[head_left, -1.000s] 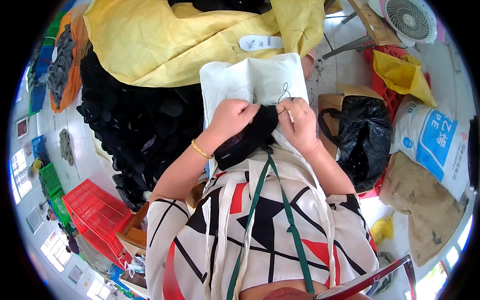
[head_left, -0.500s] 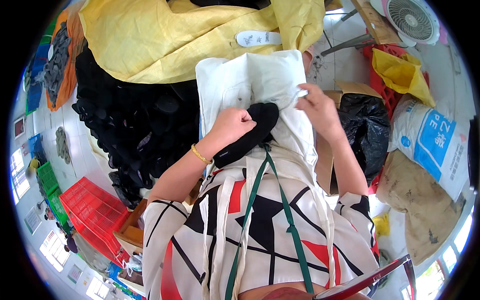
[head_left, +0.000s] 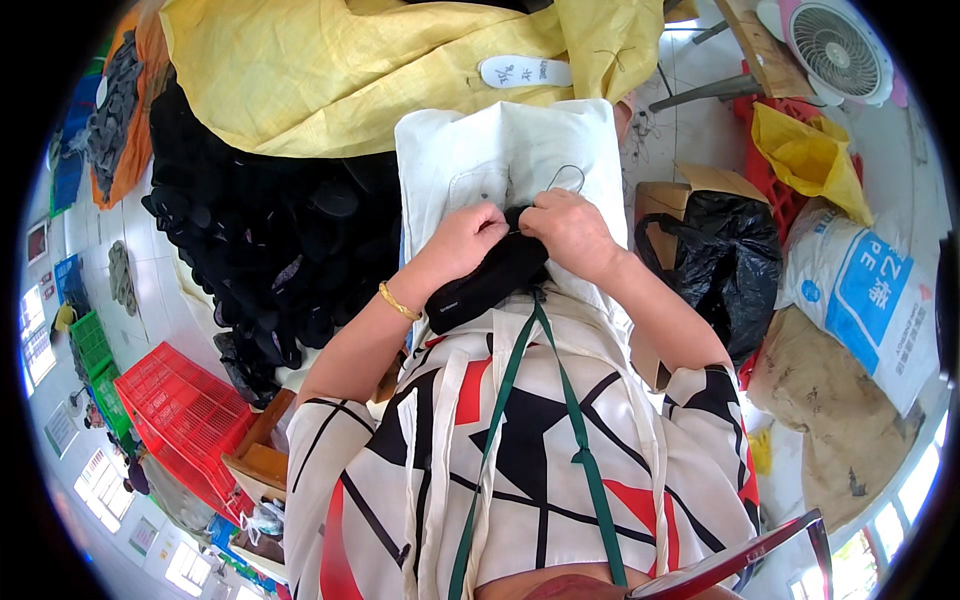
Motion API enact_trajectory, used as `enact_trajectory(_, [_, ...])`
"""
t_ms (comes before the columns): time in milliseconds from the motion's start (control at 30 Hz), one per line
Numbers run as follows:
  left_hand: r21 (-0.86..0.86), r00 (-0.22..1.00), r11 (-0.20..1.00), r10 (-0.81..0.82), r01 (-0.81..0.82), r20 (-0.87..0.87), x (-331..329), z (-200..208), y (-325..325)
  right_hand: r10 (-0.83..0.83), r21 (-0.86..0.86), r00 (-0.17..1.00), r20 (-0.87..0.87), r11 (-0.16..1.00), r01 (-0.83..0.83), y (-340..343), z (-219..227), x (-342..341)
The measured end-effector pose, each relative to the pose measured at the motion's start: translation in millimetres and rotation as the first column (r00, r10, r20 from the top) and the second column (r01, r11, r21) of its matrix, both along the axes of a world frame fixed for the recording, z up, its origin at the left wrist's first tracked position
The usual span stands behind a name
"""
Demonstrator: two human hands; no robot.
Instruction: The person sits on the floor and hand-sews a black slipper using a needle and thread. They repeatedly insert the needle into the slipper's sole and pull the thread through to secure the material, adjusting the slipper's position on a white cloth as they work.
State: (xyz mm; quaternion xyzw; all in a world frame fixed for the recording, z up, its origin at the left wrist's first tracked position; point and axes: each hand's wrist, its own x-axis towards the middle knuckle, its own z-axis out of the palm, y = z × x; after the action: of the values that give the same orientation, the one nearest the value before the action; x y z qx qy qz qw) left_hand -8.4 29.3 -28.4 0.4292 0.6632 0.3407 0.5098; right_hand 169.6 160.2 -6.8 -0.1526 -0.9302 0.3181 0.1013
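A black cloth shoe point(head_left: 488, 288), soft and narrow, lies tilted across my lap with its near end toward my left forearm. My left hand point(head_left: 464, 243) is closed, pinching its upper edge. Fingers of my right hand point(head_left: 574, 230) are also closed at that edge, close beside the left fingertips. A thin dark loop, seemingly thread point(head_left: 575, 170), rises above the right hand; any needle is too small to make out. Under the shoe, a white cloth point(head_left: 560, 130) covers my lap.
A large heap of black shoe-like pieces point(head_left: 290, 230) lies left. Beyond my lap spreads a yellow sack point(head_left: 350, 90) with a white sole-shaped piece point(head_left: 525, 72) on it. A carton with a black plastic bag point(head_left: 735, 260) stands right, near a fan point(head_left: 835, 50). Red crates point(head_left: 185, 420) sit lower left.
My right hand has come in from the right, leftward to the shoe's edge beside my left hand. The left hand keeps its hold, and the shoe's far end is now covered by fingers.
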Motion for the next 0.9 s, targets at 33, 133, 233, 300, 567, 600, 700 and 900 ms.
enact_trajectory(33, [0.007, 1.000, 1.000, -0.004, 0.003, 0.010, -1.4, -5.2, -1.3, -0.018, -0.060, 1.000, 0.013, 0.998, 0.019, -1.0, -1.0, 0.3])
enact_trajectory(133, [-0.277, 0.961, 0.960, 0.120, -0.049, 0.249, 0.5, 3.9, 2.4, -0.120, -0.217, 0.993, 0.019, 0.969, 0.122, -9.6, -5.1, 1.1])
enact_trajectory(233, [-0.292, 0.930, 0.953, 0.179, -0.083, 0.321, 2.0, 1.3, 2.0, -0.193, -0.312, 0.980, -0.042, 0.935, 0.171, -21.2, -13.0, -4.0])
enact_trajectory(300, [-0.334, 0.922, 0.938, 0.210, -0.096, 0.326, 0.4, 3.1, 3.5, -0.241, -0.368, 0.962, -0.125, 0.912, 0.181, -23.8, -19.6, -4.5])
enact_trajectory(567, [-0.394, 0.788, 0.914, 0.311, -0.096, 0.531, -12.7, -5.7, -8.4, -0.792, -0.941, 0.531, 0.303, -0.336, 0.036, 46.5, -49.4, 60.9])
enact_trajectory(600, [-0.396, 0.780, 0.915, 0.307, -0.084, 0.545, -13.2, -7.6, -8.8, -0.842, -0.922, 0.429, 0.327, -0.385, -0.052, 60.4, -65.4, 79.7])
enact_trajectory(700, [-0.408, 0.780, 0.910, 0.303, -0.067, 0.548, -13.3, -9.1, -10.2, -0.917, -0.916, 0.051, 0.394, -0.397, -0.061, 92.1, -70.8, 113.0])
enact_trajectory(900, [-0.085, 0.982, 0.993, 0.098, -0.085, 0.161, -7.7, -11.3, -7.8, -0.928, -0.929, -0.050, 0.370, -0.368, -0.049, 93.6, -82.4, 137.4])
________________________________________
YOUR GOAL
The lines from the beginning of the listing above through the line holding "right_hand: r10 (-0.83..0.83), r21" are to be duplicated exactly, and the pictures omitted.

REPLY TO THE EXERCISE
[head_left, -1.000s] 
[head_left, -0.500s] 
[head_left, +0.000s] 
Motion API enact_trajectory, used as `enact_trajectory(_, [_, ...])`
"""
t_ms (comes before the columns): time in milliseconds from the motion's start (control at 30 Hz), one per line
Numbers run as follows:
  left_hand: r21 (-0.86..0.86), r00 (-0.22..1.00), r11 (-0.20..1.00), r10 (-0.81..0.82), r01 (-0.81..0.82), r20 (-0.87..0.87), x (-331..329), z (-200..208), y (-325..325)
  right_hand: r10 (-0.83..0.83), r21 (-0.86..0.86), r00 (-0.17..1.00), r20 (-0.87..0.87), r11 (-0.16..1.00), r01 (-0.83..0.83), y (-340..343), z (-219..227), x (-342..341)

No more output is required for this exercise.